Scan the material below for the string "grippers". Report every line that has it.

● ● ● ● ●

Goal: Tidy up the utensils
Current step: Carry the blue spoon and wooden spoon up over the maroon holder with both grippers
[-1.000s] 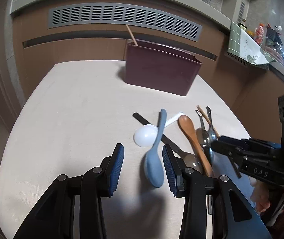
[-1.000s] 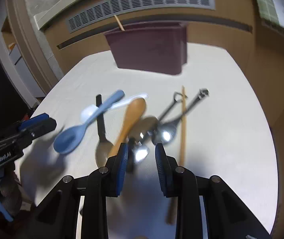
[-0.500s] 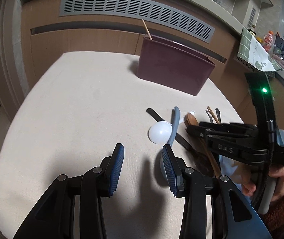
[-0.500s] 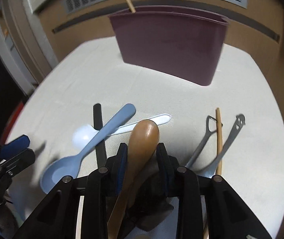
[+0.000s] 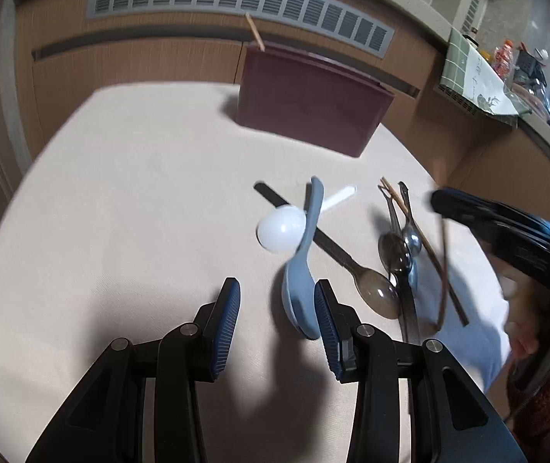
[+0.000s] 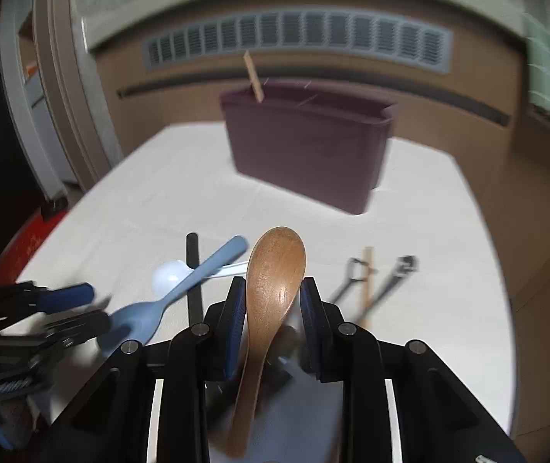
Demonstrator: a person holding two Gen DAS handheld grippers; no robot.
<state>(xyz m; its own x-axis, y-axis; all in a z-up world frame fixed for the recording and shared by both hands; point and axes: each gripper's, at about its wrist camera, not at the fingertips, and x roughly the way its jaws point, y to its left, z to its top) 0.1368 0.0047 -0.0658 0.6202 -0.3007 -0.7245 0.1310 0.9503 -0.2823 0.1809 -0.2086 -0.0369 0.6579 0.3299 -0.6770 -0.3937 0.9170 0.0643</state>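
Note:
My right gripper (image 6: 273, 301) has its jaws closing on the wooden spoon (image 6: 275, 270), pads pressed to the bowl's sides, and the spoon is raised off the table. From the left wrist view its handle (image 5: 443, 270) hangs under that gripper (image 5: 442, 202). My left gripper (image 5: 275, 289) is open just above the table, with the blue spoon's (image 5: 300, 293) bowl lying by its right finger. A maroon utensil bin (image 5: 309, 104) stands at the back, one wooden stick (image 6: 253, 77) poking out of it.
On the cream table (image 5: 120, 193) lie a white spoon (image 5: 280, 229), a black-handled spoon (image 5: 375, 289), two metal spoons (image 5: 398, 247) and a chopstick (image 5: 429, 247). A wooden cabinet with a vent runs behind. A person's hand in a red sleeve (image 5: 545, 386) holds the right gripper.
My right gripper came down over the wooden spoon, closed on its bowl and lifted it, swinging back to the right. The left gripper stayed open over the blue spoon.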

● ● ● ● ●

• **Written solution**:
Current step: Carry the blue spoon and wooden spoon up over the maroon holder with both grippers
Demonstrator: a person holding two Gen DAS handheld grippers; no robot.

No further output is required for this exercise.